:: DATA FOR REVIEW ::

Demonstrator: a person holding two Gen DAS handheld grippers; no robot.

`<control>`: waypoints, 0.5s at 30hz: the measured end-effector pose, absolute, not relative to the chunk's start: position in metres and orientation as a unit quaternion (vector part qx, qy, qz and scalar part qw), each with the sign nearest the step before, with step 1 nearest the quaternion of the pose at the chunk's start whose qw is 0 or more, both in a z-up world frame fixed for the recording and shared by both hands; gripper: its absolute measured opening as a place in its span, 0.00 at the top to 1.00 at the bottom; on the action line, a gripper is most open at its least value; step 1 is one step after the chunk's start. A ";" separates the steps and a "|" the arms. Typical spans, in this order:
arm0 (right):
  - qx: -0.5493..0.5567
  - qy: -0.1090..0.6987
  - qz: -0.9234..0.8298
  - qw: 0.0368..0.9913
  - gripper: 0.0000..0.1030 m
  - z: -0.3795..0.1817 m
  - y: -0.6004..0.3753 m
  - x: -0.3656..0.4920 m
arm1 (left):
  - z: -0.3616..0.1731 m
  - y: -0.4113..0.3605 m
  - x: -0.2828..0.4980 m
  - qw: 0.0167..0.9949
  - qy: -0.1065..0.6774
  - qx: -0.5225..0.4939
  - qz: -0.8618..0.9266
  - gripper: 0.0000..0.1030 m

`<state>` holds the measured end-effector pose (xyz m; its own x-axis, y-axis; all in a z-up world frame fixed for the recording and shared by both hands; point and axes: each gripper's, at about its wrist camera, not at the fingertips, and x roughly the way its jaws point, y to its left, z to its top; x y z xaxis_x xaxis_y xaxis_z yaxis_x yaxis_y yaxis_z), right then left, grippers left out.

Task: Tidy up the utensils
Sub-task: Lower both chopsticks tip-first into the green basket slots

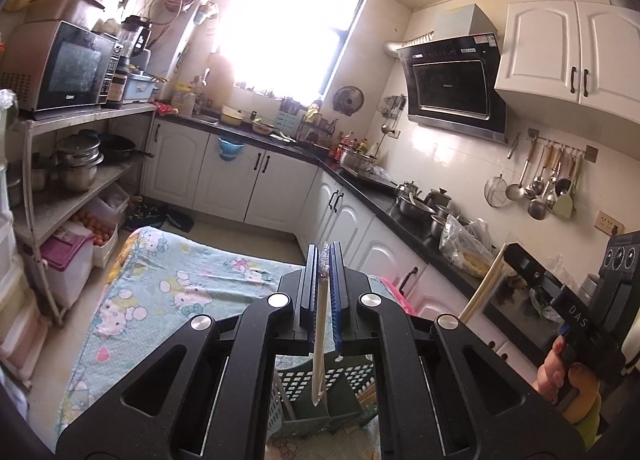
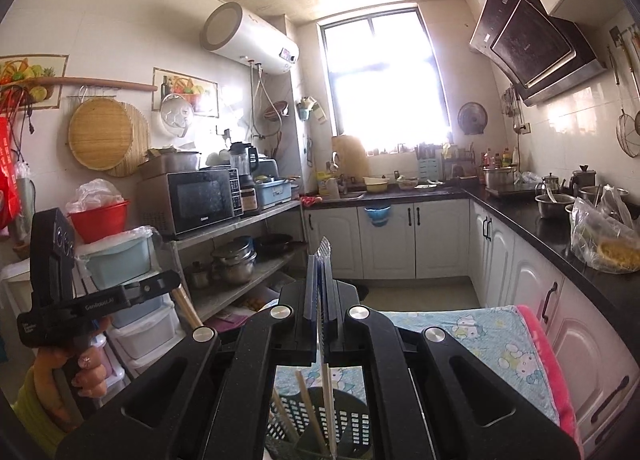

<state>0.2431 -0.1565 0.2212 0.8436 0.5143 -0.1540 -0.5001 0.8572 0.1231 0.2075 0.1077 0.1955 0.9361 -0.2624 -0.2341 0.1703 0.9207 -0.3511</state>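
Note:
My left gripper [image 1: 325, 260] is shut on a pair of pale chopsticks in a clear wrapper [image 1: 320, 340], which hangs down between the fingers. Under it stands a grey-green perforated utensil holder [image 1: 304, 384] on the table with the cartoon-cat cloth [image 1: 160, 292]. My right gripper [image 2: 320, 264] is likewise shut on wrapped chopsticks [image 2: 327, 388] that dangle into the holder [image 2: 352, 420], where other chopsticks [image 2: 308, 408] lean. Each view shows the other gripper off to the side, held up by a hand: the right one [image 1: 512, 254] and the left one [image 2: 172, 280].
A dark counter [image 1: 372, 196] with pots and a plastic bag runs along the right wall. A metal shelf [image 2: 240, 220] with a microwave and pans stands to the left, plastic drawers [image 2: 144, 336] beside it. A pink towel [image 2: 548, 356] lies on the table's right edge.

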 end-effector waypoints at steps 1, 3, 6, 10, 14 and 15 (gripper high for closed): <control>0.040 0.091 0.263 0.960 0.98 0.220 -0.157 0.245 | 0.194 0.107 0.209 0.970 0.140 -0.164 -0.111 0.97; 0.044 0.092 0.259 0.960 0.98 0.214 -0.159 0.251 | 0.190 0.107 0.212 0.969 0.144 -0.166 -0.112 0.97; 0.048 0.095 0.255 0.961 0.98 0.204 -0.161 0.259 | 0.183 0.105 0.219 0.968 0.151 -0.167 -0.111 0.97; 0.057 0.101 0.248 0.962 0.98 0.192 -0.164 0.268 | 0.174 0.103 0.225 0.968 0.155 -0.167 -0.107 0.97; 0.061 0.102 0.238 0.964 0.98 0.179 -0.165 0.276 | 0.164 0.099 0.234 0.966 0.166 -0.166 -0.108 0.97; 0.062 0.103 0.236 0.964 0.98 0.176 -0.165 0.278 | 0.162 0.097 0.236 0.966 0.169 -0.164 -0.108 0.97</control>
<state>0.2779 -0.1653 0.1756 0.8678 0.4671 -0.1696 -0.4418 0.8814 0.1673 0.2355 0.0973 0.1621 0.9198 -0.2644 -0.2900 0.1537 0.9227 -0.3536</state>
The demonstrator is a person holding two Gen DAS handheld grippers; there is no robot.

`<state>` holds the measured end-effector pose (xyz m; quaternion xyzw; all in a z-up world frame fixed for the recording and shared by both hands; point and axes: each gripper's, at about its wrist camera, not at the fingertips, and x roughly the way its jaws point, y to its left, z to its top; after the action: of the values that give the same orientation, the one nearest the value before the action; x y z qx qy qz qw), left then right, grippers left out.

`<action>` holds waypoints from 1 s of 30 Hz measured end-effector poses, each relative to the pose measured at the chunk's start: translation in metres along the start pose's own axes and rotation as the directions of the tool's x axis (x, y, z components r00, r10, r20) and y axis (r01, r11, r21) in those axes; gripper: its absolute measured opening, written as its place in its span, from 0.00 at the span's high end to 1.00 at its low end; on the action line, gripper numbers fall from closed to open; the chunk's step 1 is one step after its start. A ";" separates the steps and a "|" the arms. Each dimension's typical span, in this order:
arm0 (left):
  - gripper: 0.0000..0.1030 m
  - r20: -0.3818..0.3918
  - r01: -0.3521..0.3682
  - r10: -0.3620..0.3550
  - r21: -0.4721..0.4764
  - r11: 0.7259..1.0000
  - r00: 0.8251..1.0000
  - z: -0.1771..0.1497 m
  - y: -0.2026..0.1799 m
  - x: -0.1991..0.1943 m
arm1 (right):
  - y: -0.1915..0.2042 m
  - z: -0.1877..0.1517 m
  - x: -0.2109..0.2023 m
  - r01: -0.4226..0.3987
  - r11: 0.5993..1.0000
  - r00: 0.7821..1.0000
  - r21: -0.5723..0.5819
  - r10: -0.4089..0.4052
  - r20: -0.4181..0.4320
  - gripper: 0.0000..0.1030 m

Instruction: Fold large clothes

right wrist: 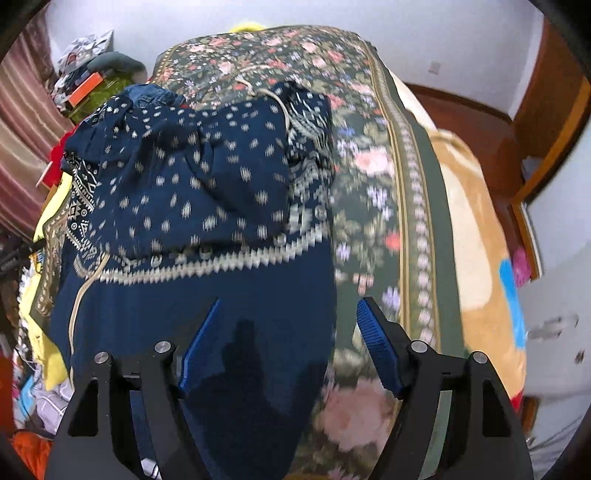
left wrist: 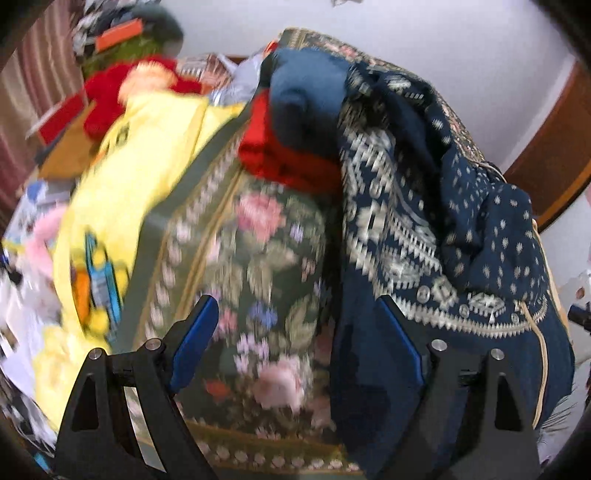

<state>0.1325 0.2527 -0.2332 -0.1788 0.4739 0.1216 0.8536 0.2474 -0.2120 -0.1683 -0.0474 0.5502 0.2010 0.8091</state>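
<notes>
A navy garment with white geometric bands and dots (left wrist: pixel 424 229) (right wrist: pixel 192 192) lies bunched on a bed covered by a dark green floral spread (left wrist: pixel 255 258) (right wrist: pixel 369 177). Its plain navy lower part runs toward both cameras. My left gripper (left wrist: pixel 295 314) hangs open above the spread at the garment's left edge, nothing between its blue pads (left wrist: pixel 195 336). My right gripper (right wrist: pixel 290 314) is open over the garment's right edge, with plain navy cloth and spread below the gap; its pads (right wrist: pixel 376 343) touch nothing. A cream drawstring (right wrist: pixel 280 107) trails from the garment. Both views are motion-blurred.
Folded red (left wrist: pixel 280 155) and teal (left wrist: pixel 306 96) clothes sit behind the garment. A yellow garment (left wrist: pixel 140 173) lies left, amid clutter and an orange box (left wrist: pixel 118 35). A tan blanket (right wrist: pixel 476 236) lies along the bed's right side. Wooden furniture (right wrist: pixel 546 122) lines the white wall.
</notes>
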 end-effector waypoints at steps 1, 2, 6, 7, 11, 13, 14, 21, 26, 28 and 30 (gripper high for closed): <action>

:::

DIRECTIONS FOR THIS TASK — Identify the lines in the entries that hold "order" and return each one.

ANSWER TO THIS EXERCISE —
`<control>`: waypoints, 0.5s at 30hz: the measured end-effector pose, absolute, not relative to the chunk's start: position in metres and orientation as a unit quaternion (vector part qx, qy, qz and scalar part qw), each with the sign nearest the step before, with step 1 nearest the quaternion of the pose at the chunk's start whose qw is 0 or more, both in a z-up world frame fixed for the recording and shared by both hands; gripper: its absolute measured opening as a place in its span, 0.00 at the top to 1.00 at the bottom; on the action line, a gripper is most open at its least value; step 1 is one step after the chunk's start. A ";" separates the steps and a "|" the arms. Typical spans, in this order:
`<action>` holds waypoints from 1 s of 30 Hz measured end-effector poses, each relative to the pose measured at the chunk's start: translation in metres along the start pose's own axes and rotation as the directions of the tool's x axis (x, y, z components r00, r10, r20) and y axis (r01, r11, r21) in those axes; gripper: its absolute measured opening, written as its place in its span, from 0.00 at the span's high end to 1.00 at its low end; on the action line, gripper numbers fall from closed to open; the chunk's step 1 is one step after its start. A ";" separates the steps and a "|" the arms. Each dimension's typical span, in this order:

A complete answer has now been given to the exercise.